Task description: Write out the full listing again, exactly as it stands.
◆ ◆ ◆ ◆ ◆ ◆ ◆
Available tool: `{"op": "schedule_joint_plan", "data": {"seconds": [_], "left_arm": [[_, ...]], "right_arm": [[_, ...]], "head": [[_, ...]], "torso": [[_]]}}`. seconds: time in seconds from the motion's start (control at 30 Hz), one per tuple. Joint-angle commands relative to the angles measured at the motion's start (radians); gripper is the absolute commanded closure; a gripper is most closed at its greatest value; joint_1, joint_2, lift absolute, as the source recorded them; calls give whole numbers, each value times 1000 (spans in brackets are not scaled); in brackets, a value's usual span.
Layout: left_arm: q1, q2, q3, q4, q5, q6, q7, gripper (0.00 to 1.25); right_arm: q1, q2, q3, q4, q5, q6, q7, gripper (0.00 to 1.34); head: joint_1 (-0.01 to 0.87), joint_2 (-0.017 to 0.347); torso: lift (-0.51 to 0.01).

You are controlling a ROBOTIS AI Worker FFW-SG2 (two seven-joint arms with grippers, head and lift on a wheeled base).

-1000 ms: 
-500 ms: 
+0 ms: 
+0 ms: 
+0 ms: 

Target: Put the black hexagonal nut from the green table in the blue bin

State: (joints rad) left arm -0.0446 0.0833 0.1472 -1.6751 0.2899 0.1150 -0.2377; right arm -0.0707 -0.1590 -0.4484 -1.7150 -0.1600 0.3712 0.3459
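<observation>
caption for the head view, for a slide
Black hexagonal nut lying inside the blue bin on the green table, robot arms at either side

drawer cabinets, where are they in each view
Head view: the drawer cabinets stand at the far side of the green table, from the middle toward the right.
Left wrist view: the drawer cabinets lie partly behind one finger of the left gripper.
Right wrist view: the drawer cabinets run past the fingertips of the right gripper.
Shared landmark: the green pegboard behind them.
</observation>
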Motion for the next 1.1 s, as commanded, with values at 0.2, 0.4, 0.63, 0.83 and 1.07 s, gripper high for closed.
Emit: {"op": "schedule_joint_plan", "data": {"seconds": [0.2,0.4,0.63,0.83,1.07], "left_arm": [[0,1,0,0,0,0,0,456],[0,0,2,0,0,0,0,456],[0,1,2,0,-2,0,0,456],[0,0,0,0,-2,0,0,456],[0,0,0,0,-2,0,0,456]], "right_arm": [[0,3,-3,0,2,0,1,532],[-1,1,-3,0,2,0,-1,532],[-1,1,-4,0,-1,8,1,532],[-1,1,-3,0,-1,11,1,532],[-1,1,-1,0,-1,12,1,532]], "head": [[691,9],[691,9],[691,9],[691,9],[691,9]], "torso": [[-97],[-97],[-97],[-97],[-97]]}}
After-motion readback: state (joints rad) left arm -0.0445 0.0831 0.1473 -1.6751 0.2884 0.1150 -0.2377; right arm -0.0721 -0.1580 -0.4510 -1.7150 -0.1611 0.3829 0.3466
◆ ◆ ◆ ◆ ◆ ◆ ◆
Result of the task:
Available tool: `{"op": "schedule_joint_plan", "data": {"seconds": [_], "left_arm": [[_, ...]], "right_arm": [[_, ...]], "head": [[_, ...]], "torso": [[_]]}}`. seconds: time in seconds from the motion's start (control at 30 Hz), one per tuple. Joint-angle commands relative to the angles measured at the motion's start (radians); gripper is the absolute commanded closure; a gripper is most closed at its greatest value; joint_1, joint_2, lift absolute, as the source recorded them; calls give whole numbers, each value times 1000 (spans in brackets are not scaled); in brackets, a value's usual span.
Layout: left_arm: q1, q2, q3, q4, q5, q6, q7, gripper (0.00 to 1.25); right_arm: q1, q2, q3, q4, q5, q6, q7, gripper (0.00 to 1.34); head: joint_1 (-0.01 to 0.87), joint_2 (-0.017 to 0.347); torso: lift (-0.51 to 0.01).

You are controlling a ROBOTIS AI Worker FFW-SG2 (two seven-joint arms with grippers, head and lift on a wheeled base).

-1000 ms: 
-500 ms: 
+0 ms: 
+0 ms: 
+0 ms: 

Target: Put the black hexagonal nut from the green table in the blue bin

State: (joints rad) left arm -0.0446 0.0833 0.1472 -1.6751 0.2899 0.1150 -0.2377; right arm -0.0707 -0.1590 -0.4484 -1.7150 -0.1600 0.3712 0.3459
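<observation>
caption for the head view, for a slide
Black hexagonal nut lying inside the blue bin on the green table, robot arms at either side

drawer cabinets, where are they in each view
Head view: the drawer cabinets stand at the far side of the green table, from the middle toward the right.
Left wrist view: the drawer cabinets lie partly behind one finger of the left gripper.
Right wrist view: the drawer cabinets run past the fingertips of the right gripper.
Shared landmark: the green pegboard behind them.
</observation>
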Motion for the next 1.1 s, as commanded, with values at 0.2, 0.4, 0.63, 0.83 and 1.07 s, gripper high for closed.
Emit: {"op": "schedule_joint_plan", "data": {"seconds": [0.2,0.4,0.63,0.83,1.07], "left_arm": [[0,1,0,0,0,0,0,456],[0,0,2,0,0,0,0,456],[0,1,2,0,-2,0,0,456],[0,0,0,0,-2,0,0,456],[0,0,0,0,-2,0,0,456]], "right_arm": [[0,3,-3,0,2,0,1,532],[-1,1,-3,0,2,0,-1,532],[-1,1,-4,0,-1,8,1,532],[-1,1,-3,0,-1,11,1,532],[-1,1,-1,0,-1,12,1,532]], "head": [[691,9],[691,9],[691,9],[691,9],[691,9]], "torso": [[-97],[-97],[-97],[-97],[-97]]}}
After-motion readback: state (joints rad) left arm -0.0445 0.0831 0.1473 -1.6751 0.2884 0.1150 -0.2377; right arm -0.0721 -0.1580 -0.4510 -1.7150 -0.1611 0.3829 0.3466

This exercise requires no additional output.